Bank of America (NYSE:BAC) is the stock that just won't die, the inflatable bop clown of Wall Street that always seems to come right back up with a silly grin, no matter how hard the market hits it.

It seemed like it was only yesterday (perhaps because it actually was only three days ago, on Tuesday), when the shares of the banking giant teetered precariously above the $5 mark, a few cents off the dreaded "4 handle." Many were looking for the shares to hit that price, predicting the catastrophic sell-off yet to come as institutional buy-and-hold shareholders finally said "Uncle!" and dumped the bank.

Fast-forward to today and Bank of America is trading at $5.74 per share, a jump of 13.66 percent in slightly over 60 hours. The move is killing short-sellers who bet against the stock, many of whom piled up in the last month: the short interest in Bank of America's stock, or the amount of shares short sellers will eventually have to buy back, went up 25.9 percent in the first two weeks of November to 2.4 percent of the total float.

It wasn't just the vagaries of the market either. Yes, Bank of America went up significantly Wednesday, as did the shares of other major financial corporations, when a global coordinated effort by the world's top central bankers flooded liquidity into the market. Yes, banks are soaring again today, presumably on a speech from Chancellor of Germany Angela Merkel and highly encouraging employment data that's driving the wider market up.

But what about Thursday? The wider set of financial stocks were down, taken down a notch as the "hangover" from the previous day's session muted the market. And then there was also the small matter of the major lawsuit against the country's top four lenders by the attorney-general of Massachusetts. All this somehow saw Bank of America finishing the day UP, yes, UP 1.65 percent.

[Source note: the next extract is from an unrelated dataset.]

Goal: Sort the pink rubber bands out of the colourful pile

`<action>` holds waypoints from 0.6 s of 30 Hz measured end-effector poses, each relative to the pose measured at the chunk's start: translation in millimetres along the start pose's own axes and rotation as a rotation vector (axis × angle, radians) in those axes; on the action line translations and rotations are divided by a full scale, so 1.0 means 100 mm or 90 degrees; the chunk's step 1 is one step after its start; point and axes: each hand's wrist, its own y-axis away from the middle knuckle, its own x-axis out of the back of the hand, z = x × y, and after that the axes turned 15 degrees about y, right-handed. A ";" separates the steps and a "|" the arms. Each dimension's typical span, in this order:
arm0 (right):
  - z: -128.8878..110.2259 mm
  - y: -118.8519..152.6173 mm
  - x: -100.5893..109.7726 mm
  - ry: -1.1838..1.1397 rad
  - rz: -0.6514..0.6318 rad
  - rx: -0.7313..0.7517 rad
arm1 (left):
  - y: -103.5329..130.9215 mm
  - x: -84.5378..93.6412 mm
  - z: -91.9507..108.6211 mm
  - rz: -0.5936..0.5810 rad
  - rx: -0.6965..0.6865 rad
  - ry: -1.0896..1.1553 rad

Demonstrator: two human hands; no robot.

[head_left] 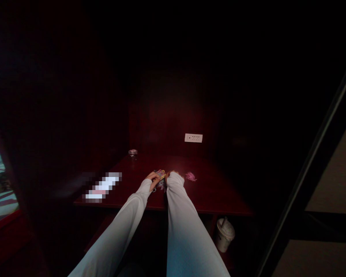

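A small heap of mixed-colour hair ties (161,185) lies on the dark red table, between and under my hands. My left hand (153,177) is at the heap's left side, its fingers closed on what looks like a yellow hair tie (162,177). On the other side, my right hand (169,175) bends in toward the same spot. Its fingers are mostly hidden behind the wrist and sleeve, so its grip does not show. A separate bunch of pink hair ties (190,176) lies just right of my right hand.
A clear lidded jar (133,154) stands at the table's (216,192) back left. A blurred-out bright flat object (103,187) lies at the left edge. The back wall carries a white socket panel (193,137). Below the tabletop at right stands a lidded cup with a straw (225,234).
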 end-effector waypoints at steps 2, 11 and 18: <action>0.04 0.03 0.00 -0.029 -0.017 0.081 | -0.01 0.02 -0.03 0.004 -0.006 0.003; 0.19 0.06 0.15 -0.071 -0.028 0.143 | 0.03 0.05 -0.04 0.063 -0.029 -0.044; 0.17 0.06 0.17 -0.078 -0.038 0.142 | 0.05 0.05 0.02 0.028 -0.033 -0.040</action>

Part of the reason Bank of America has fared much better than pundits expected is that bad news against the bank almost always get magnified within a storyline that sees the institution as unworthy of its peers.

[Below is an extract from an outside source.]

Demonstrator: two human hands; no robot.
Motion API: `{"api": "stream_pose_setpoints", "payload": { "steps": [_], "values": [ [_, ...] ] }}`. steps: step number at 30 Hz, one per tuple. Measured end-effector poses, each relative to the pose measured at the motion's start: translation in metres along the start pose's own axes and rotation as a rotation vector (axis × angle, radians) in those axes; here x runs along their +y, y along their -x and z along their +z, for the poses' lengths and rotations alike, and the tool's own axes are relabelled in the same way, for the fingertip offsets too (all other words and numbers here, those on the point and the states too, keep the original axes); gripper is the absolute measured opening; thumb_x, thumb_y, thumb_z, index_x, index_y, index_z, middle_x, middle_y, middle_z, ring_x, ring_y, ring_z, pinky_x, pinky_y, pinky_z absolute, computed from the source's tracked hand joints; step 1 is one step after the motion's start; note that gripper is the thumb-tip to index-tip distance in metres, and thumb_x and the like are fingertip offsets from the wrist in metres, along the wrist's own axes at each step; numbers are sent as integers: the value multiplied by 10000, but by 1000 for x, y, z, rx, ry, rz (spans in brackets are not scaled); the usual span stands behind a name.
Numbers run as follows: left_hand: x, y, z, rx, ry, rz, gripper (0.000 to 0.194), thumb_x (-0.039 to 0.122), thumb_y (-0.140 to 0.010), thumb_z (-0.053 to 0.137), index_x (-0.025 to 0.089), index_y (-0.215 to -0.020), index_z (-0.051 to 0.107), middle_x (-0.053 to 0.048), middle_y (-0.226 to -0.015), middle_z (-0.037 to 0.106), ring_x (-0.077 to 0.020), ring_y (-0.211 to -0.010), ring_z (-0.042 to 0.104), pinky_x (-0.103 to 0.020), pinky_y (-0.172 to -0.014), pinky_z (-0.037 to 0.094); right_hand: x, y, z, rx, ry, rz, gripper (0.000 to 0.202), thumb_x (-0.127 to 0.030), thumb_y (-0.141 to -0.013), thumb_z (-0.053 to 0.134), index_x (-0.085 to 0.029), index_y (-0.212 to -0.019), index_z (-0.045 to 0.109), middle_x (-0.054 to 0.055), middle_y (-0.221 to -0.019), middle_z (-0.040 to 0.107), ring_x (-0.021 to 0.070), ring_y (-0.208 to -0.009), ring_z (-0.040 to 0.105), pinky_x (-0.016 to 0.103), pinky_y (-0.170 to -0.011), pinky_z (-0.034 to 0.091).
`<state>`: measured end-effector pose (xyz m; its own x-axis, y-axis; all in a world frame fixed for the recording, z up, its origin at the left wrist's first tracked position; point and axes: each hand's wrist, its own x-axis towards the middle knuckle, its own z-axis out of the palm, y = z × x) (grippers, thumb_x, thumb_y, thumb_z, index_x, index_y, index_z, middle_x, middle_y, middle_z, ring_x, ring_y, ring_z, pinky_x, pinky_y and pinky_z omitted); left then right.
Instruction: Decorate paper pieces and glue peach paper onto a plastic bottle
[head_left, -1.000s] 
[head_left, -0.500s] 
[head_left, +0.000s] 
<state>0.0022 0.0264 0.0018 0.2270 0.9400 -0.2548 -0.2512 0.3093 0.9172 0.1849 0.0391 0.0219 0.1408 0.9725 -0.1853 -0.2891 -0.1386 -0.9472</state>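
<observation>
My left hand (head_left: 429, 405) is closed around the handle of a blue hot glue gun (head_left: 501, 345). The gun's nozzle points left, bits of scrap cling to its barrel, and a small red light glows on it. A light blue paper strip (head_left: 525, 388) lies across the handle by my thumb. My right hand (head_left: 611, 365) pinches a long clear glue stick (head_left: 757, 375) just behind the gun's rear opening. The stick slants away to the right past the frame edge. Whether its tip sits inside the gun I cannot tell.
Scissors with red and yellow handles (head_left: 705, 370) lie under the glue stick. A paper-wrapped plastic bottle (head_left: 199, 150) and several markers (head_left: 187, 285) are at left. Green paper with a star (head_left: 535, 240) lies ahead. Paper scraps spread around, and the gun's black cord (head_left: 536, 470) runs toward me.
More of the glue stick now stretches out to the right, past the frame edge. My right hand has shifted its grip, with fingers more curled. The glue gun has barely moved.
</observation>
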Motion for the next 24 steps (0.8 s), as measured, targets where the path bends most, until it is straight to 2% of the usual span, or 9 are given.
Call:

In the common narrative, where Wall Street is something akin to the court of a 17th-century Italian prince, Goldman Sachs is that Machiavellian figure standing to the right of the sovereign, a master of the cloak-and-dagger arts that should never be underestimated. JPMorgan is the elder statesman, executing his influence with the same firmness, if less perceived ruthlessness, than Goldman.

There are the foreign dignitaries: Credit Suisse, UBS, Deutsche Bank, HSBC. There are the clever minor lords, nimbly but effectively ruling their smaller fiefdoms: Lazard, Jefferies and the like. And of course, there are those who've been invited to court not by noble birth, but to demonstrate to the others assembled the latest technological development or academic discovery they've achieved: the high-frequency traders, the hedge funds, the private equity managers and so on.

In this tale, Bank of America is like the wealthy former fishmonger who happens to have married into royalty, though only after having financially rescued a distressed duchess (Merrill Lynch). But the fishmonger is still the fishmonger: lowborn, loud, ugly, ungraceful, with a wife everyone knows is cheating on him.

Which is why everyone seems to have dismissed the investment of Warren Buffett in the company earlier this summer as nothing more than a pricey endorsement, bought and paid for. Which is why it was so easy for everyone to pile on when the bank clumsily introduced, and then withdrew, a $5 fee on debit card use. Which is why there was a bit of schadenfreude, even glee, when the company announced plans to lay off a stunning 30,000 employees "over the next few years."

Each of these instances pushed Bank of America stock further and further down. But there is a natural bottom somewhere down there, a price at which it will take much more than hype for the stock to keep tanking.

It is commonly said that securities are sold under the ancient Roman law belief of "caveat emptor," or "buyer beware." The seller is not responsible if the actual good being sold later turns out to be of much lesser value than the agreed-upon price. For Bank of America shares, a new concept might be worth visiting: "Caveat mutuaritus venditor." Short seller beware.